# Work required
Print the lines exactly. Start at the first line of the material below, end with the line that contains "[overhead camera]", and skip all pictures.

■ ■ ■ ■ ■

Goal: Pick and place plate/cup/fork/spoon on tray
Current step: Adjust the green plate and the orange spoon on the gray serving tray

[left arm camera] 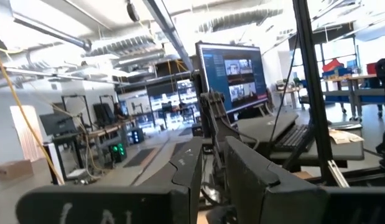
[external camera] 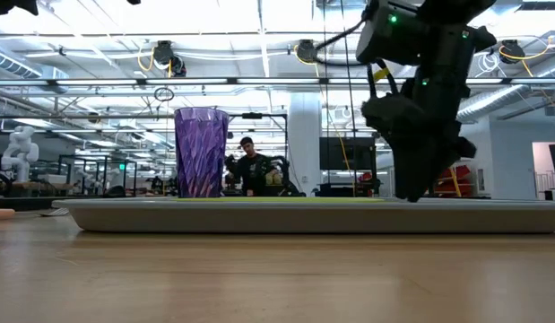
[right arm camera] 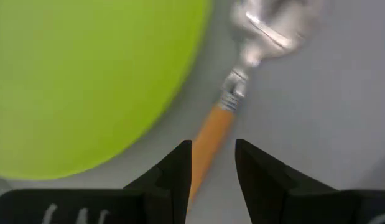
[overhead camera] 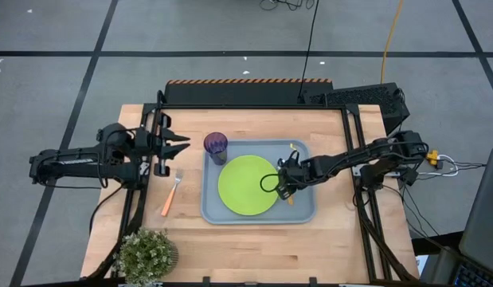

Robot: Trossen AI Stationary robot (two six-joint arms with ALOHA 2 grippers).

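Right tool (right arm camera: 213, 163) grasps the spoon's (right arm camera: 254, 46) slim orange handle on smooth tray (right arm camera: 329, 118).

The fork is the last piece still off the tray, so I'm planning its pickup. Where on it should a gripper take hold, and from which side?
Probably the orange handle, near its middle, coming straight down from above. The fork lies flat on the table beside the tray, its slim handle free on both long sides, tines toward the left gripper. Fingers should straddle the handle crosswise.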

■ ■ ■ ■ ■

# Completed task
Goal: Pick and place plate/cup/fork/spoon on tray
Current step: Adjust the green plate and the orange spoon on the gray serving tray

[left arm camera] 
[external camera] 
[right arm camera] 
[overhead camera] 

Nothing else goes in the answer.